(WHAT THIS TASK INVOLVES): The expected output is every line of the data exactly as shown, minus the images.

Start of Block

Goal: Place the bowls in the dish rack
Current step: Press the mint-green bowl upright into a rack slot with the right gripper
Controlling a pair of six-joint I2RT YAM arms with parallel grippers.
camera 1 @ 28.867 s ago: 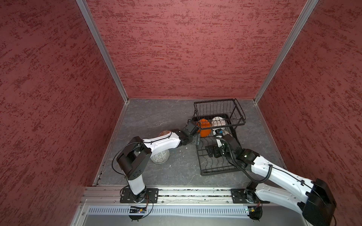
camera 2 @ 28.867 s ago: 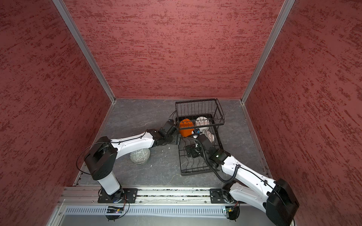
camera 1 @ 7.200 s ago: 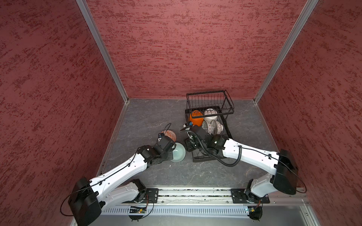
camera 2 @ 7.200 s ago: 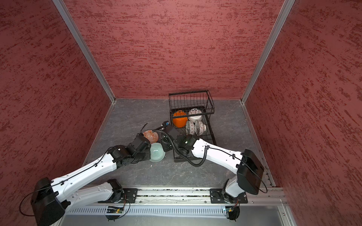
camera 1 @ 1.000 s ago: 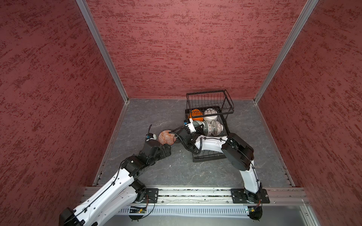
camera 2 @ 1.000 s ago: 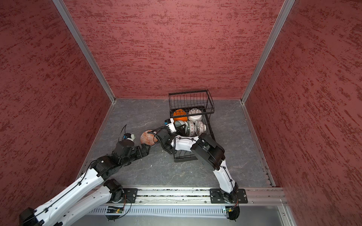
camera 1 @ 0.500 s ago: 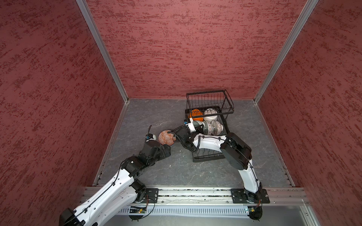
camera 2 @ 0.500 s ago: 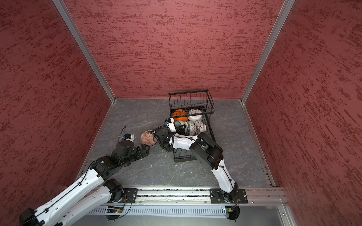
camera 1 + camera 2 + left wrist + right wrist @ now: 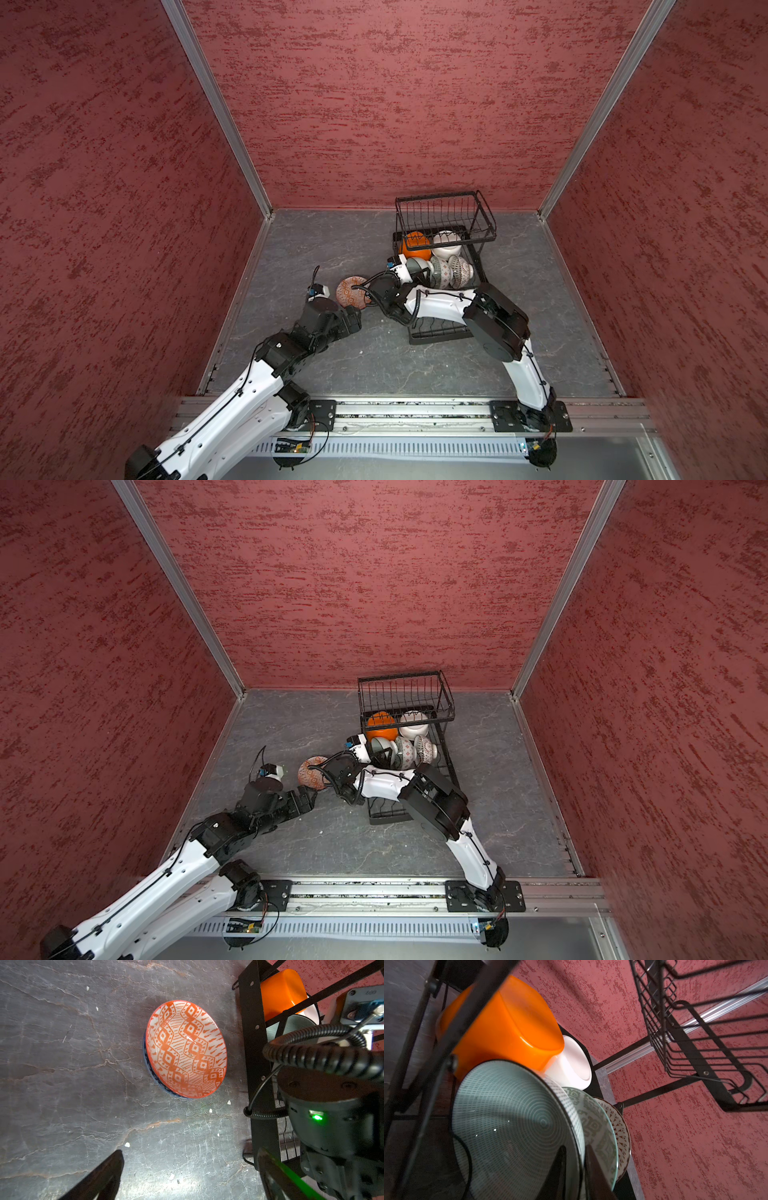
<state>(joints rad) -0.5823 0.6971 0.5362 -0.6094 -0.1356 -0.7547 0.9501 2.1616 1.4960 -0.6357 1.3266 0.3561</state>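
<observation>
While the right hand (image 9: 576, 1153) straddles the rim of the green bowl (image 9: 512, 1122), grip unclear, it should back straight out; left hand (image 9: 189, 1151) open.

The round white ceramic bowl (image 9: 186, 1048) on the grey, rust-veined stone bench (image 9: 62, 1064) carries red-orange diamond chains, dashes and a red-orange rim. Under it shows a blue-rimmed round bowl (image 9: 155, 1081). The black wire dish rack (image 9: 444, 208) holds a plain glossy orange bowl (image 9: 414, 246) and, at its three o'clock, a plain white bowl (image 9: 446, 249). It also holds a grey-green bowl with concentric dashed rings (image 9: 512, 1122), a pale green bowl with grey geometric motifs (image 9: 593, 1126), and a white bowl with dark red-brown triangles (image 9: 620, 1132).
</observation>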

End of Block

(RESULT):
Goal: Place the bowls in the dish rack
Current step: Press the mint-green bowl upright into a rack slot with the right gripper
Controlling a pair of six-joint I2RT YAM arms with parallel grippers.
camera 1 @ 28.867 s ago: 
camera 2 @ 28.867 s ago: 
camera 1 @ 7.200 s ago: 
camera 2 @ 7.200 s ago: 
camera 1 @ 1.000 s ago: 
camera 2 @ 1.000 s ago: 
camera 1 @ 0.500 s ago: 
camera 2 @ 0.500 s ago: 
camera 1 + camera 2 + left wrist + right wrist @ now: 
<state>(joints rad) -0.5823 0.6971 0.5362 -0.6094 -0.1356 -0.7547 0.9501 2.1616 1.4960 -0.6357 1.3266 0.3561</state>
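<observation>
While the right hand (image 9: 576, 1153) straddles the rim of the green bowl (image 9: 512, 1122), grip unclear, it should back straight out; left hand (image 9: 189, 1151) open.

The round white ceramic bowl (image 9: 186, 1048) on the grey, rust-veined stone bench (image 9: 62, 1064) carries red-orange diamond chains, dashes and a red-orange rim. Under it shows a blue-rimmed round bowl (image 9: 155, 1081). The black wire dish rack (image 9: 444, 208) holds a plain glossy orange bowl (image 9: 414, 246) and, at its three o'clock, a plain white bowl (image 9: 446, 249). It also holds a grey-green bowl with concentric dashed rings (image 9: 512, 1122), a pale green bowl with grey geometric motifs (image 9: 593, 1126), and a white bowl with dark red-brown triangles (image 9: 620, 1132).
</observation>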

This exercise has now been completed.